The Johns Hopkins Gazette: January 18, 2000
January 18, 2000
VOL. 29, NO. 18

  

Teach Baltimore Students Make Gains

Study shows Baltimore City children in summer program surpass peers

By Leslie Rice
Homewood

Johns Hopkins Gazette Online Edition

Baltimore City elementary students who regularly attended Teach Baltimore, a local summer school program, made significant academic gains this year, says a new Hopkins study.

Education researcher Geoffrey Borman has released the first-year results of a three-year longitudinal study that tracks the impact of Teach Baltimore, an academically intensive summer program that trains university students to provide eight weeks of summer reading and writing instruction to low-income Baltimore City elementary students. The study involves about 450 elementary school children from five different sites in high-poverty areas of the city.

Geoffrey Borman's first-year results showed that active participants in Teach Baltimore, a summer program, made significant gains.

Borman, a researcher at Hopkins' Center for Social Organization of Schools, says the results have implications for education policy-makers struggling with issues like year-round schooling, mandatory summer school and preventing what is called the "summer slide effect" for poor children. Research already has shown that low-income students tend to post achievement losses during the summer months, while more advantaged children make gains. The disparity is believed to occur primarily because children from middle- and upper-income families tend to have more books and reading opportunities over the summer than do children of low-income families.
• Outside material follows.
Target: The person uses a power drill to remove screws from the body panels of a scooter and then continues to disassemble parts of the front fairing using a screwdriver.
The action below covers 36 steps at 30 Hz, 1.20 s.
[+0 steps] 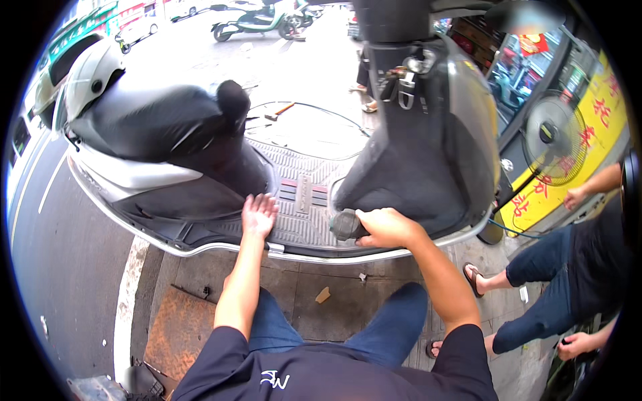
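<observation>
In front of me a scooter stands side-on, its black seat to the left and its dark front shield to the right. My left hand is over the near edge of the grey ribbed footboard, beside the seat base, with fingers spread and nothing in it. At the right end of the footboard my right hand is wrapped round a dark, chunky power tool. The tool's blunt rounded end points left; its exact kind does not show.
Beyond the footboard lie a hammer and a loose cable on bright ground. A standing fan is at the right, near a person in sandals. A rusty metal plate lies at the lower left. A white helmet rests behind the seat.
</observation>
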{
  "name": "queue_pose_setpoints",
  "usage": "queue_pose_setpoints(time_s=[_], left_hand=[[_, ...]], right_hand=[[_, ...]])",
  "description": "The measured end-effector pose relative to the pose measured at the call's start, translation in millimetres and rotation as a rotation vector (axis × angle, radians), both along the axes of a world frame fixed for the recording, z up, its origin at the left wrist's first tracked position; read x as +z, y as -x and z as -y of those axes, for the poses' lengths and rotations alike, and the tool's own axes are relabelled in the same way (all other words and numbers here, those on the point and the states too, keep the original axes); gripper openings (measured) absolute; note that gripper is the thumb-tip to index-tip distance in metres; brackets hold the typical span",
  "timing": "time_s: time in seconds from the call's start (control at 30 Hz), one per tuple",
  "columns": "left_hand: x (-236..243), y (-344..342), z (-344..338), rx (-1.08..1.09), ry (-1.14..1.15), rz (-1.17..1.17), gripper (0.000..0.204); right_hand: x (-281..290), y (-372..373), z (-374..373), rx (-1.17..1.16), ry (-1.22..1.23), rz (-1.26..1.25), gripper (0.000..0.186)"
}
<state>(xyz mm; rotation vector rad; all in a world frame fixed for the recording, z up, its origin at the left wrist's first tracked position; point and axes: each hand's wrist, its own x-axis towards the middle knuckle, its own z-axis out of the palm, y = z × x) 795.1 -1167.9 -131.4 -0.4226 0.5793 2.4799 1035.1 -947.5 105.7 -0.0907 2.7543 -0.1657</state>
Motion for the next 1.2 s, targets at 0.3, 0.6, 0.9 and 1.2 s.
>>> queue_pose_setpoints(time_s=[0.3,0.6,0.9,1.2], left_hand=[[59.6,-102.5,-67.6,-0.790,0.373,-0.558,0.060],[331.3,-39.7,-121.1,-0.492,-1.126,-0.972,0.071],[62.5,63.2,10.2,-0.035,0.298,-0.551,0.076],[-0.4,-12.7,20.8,-0.074,0.990,-1.207,0.041]], right_hand=[[-116.0,-115.7,-29.2,-0.596,0.662,-0.387,0.061],[-156.9,-169.7,-26.1,-0.968,1.129,-0.467,0.046],[-181.4,-165.1,-15.7,-0.894,1.285,-0.474,0.043],[-134.8,-167.0,-17.4,-1.065,1.149,-0.471,0.025]])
Since children in high-poverty neighborhoods tend to learn at the same rates during the school year as their more advantaged peers, these summer learning differences, compounded year after year, have been shown to be the primary cause of a progressively widening achievement gap between advantaged and disadvantaged children.

"While common sense suggests that summer instruction may help, strong evidence proving it is missing," says Borman. "Educators have developed very few strong, academically focused and replicable summer programs. Even fewer educators and researchers have designed quality studies of the academic effects associated with summer interventions, and no researchers have assessed the potential benefits of multiyear summer programs."
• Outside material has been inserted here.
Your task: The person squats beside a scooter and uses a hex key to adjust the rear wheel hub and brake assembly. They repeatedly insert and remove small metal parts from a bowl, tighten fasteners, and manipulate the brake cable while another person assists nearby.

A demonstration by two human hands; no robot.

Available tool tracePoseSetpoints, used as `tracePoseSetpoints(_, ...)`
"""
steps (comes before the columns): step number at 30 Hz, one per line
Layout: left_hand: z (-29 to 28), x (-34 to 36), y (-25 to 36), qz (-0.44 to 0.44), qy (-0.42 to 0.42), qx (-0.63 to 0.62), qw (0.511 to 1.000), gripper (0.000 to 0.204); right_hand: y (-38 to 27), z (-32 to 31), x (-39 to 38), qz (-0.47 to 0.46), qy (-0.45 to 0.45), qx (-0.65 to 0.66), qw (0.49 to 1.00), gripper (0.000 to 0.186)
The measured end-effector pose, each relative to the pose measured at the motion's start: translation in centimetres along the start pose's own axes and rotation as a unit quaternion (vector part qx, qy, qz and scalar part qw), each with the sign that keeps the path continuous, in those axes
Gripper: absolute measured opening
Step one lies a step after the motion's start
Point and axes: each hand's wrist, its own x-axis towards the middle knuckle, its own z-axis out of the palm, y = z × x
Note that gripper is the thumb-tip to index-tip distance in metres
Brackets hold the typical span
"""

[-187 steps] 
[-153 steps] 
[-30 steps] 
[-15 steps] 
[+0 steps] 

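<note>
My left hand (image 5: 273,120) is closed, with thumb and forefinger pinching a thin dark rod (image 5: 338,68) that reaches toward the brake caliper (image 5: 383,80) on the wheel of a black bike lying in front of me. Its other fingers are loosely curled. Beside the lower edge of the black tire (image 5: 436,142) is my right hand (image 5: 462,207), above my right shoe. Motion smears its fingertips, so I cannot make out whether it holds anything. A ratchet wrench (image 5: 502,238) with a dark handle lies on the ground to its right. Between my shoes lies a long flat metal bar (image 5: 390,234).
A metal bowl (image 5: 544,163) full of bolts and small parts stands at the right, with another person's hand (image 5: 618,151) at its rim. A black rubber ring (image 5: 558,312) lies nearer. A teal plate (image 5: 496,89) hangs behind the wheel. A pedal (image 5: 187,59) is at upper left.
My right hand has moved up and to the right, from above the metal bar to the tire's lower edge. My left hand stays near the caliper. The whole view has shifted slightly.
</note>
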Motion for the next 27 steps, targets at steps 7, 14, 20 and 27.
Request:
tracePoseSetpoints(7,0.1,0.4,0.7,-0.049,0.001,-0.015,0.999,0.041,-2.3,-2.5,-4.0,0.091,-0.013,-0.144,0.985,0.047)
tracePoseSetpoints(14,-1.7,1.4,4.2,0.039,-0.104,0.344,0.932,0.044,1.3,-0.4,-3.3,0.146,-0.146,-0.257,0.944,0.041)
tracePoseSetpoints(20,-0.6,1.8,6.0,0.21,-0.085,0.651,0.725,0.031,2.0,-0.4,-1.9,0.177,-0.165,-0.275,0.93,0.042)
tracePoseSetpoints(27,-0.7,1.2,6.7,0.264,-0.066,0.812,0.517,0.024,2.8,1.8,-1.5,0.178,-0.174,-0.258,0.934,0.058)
Results of the study on Teachh Baltimore have implications for education policy-makers struggling with ways to prevent the 'summer slide effect' for poor children.
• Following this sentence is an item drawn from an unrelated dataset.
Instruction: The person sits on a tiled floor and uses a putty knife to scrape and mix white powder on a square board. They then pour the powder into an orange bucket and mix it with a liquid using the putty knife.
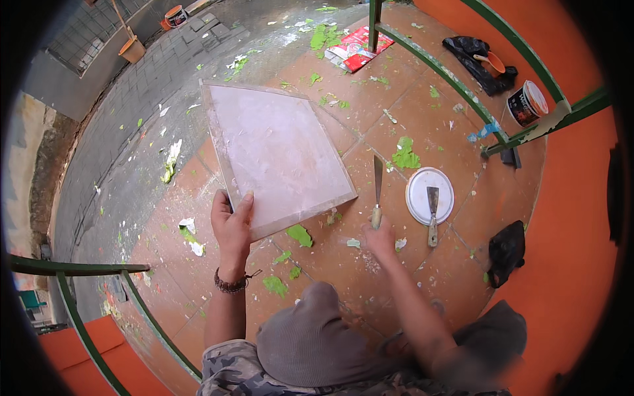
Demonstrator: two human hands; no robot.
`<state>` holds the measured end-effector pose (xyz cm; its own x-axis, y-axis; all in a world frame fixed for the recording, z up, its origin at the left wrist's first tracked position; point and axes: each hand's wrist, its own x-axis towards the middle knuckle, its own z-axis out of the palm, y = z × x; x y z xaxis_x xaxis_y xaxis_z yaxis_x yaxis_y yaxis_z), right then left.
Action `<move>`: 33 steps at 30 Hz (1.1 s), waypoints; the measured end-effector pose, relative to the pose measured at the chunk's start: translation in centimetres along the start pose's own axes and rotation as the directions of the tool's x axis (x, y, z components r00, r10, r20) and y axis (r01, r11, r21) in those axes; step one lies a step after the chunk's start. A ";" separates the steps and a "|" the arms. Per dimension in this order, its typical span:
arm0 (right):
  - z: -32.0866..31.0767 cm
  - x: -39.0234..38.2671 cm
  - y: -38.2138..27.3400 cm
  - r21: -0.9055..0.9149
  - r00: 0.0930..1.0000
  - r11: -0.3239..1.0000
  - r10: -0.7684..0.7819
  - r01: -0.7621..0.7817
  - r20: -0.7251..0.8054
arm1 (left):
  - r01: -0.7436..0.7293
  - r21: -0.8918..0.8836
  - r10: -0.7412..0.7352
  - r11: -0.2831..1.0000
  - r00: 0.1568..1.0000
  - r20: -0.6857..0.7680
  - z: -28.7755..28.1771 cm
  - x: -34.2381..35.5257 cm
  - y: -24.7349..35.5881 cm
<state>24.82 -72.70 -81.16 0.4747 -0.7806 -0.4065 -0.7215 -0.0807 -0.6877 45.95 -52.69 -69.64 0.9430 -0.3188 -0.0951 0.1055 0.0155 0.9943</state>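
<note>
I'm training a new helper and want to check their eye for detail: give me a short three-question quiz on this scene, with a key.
1. Multiple choice: what does the left hand hold?
a) a black bag
b) a pale flat panel
c) an orange-lidded tub
2. True or false: the round white lid has nothing lying on it.
3. Fill in: the narrow-bladed tool is held in the ____.

Key:
1. b
2. False; a scraper lies on it.
3. right hand
</note>
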 end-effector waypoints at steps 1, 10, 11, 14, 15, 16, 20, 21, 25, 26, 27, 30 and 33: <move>-0.1 0.1 -0.1 -0.033 0.998 0.999 0.034 -0.035 -0.046 | 0.017 -0.002 -0.017 1.000 0.999 -0.033 -1.0 0.1 -1.5; 2.5 -1.7 -0.3 -0.317 0.942 0.892 -0.336 0.321 0.008 | 0.152 0.885 -0.080 0.440 0.988 -0.130 -0.5 0.9 -14.6; 2.7 -1.7 0.1 -0.353 0.942 0.877 -0.334 0.326 0.040 | 0.112 0.900 0.018 0.422 0.991 -0.132 0.3 0.8 -15.3; 4.1 -1.8 -0.7 -0.414 0.926 0.829 -0.354 0.377 0.134 | -0.064 0.934 0.130 0.351 0.991 0.018 1.2 0.6 -19.1; 4.4 -1.6 -0.4 -0.433 0.922 0.815 -0.361 0.386 0.144 | -0.131 0.950 0.196 0.283 0.978 0.076 2.1 0.4 -19.9; 4.6 -1.5 -0.2 -0.450 0.917 0.800 -0.368 0.397 0.155 | -0.112 0.939 0.179 0.325 0.982 0.055 2.6 0.5 -20.6; 4.0 -1.2 0.1 -0.458 0.917 0.795 -0.361 0.397 0.170 | -0.095 0.962 0.159 0.255 0.986 0.055 4.0 0.3 -21.6; 4.2 -1.0 -0.4 -0.462 0.919 0.795 -0.348 0.393 0.184 | -0.105 0.960 0.145 0.259 0.987 0.069 3.8 0.4 -21.1; 6.2 2.5 -4.4 -0.524 0.926 0.763 -0.303 0.378 0.226 | -0.138 0.955 0.096 0.261 0.988 0.117 3.5 0.6 -20.7; 6.7 3.8 -6.4 -0.521 0.926 0.767 -0.295 0.376 0.234 | -0.133 0.957 0.083 0.256 0.990 0.115 3.5 0.8 -20.4; 7.1 5.2 -8.7 -0.514 0.926 0.771 -0.289 0.377 0.245 | -0.126 0.960 0.070 0.248 0.991 0.112 3.4 0.9 -20.2; 6.8 4.8 -7.9 -0.545 0.929 0.754 -0.271 0.367 0.250 | -0.120 0.960 0.043 0.255 0.993 0.113 3.7 0.8 -20.1; 5.9 2.2 -6.1 -0.522 0.931 0.776 -0.244 0.355 0.270 | -0.103 0.963 0.049 0.249 0.994 0.093 2.8 1.0 -19.6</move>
<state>33.21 -70.21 -81.45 0.7546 -0.5397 -0.3731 -0.6542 -0.6630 -0.3640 43.91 -56.00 -89.04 0.9134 -0.4048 -0.0418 -0.3744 -0.8762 0.3034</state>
The study's first-year results show that students randomly assigned to Teach Baltimore performed, as a whole, moderately better than their control-group peers. But the students who followed through and actively participated in Teach Baltimore, attending 75 percent or more of program sessions, made significant gains. Among these students, the average Teach Baltimore kindergartner outscored 81 percent of similar control-group peers, and the average first-grade student outscored 64 percent of similar control-group students.

However, within the high-attending group, the scores of the most academically needy kindergarten and first-grade students did not improve as much as hoped. Borman believes the lack of improvement among these children could imply that they need specialized instruction beyond that which college-student volunteers, and many regular teachers, can provide.

"The true test, though, will be what happens over the next two summers," Borman says. "Because the goal of this multiyear program is to prevent children from falling farther and farther behind as they proceed through elementary school, our most interesting results are yet to come."

Founded in 1992 by Matt Boulay, then a Johns Hopkins senior and now a public elementary school teacher in New York City, Teach Baltimore has provided summer instruction to almost 1,100 Baltimore City public school students and has recruited and trained 179 college students from 20 institutions of higher education. Teach Baltimore now operates out of the university's Office of Volunteer Services and is run entirely by students and recent graduates.

The Teach Baltimore summer begins with two weeks of intensive training for the instructors, during which they become familiar with the curriculum and are introduced to quality lesson planning, behavior management and parent involvement. Two days after training ends, the eight-week program for students begins. The Teach Baltimore day starts with breakfast and three hours of intensive reading and writing instruction, followed by lunch and then an afternoon of hands-on science and mathematics activities, recreation, art and drama. Weekly afternoon field trips and cultural enrichment experiences include trips to the Washington Zoo, Port Discovery Children's Museum and other area attractions.

Borman's study is made possible through a grant from the Smith Richardson Foundation, Children and Families at Risk Program.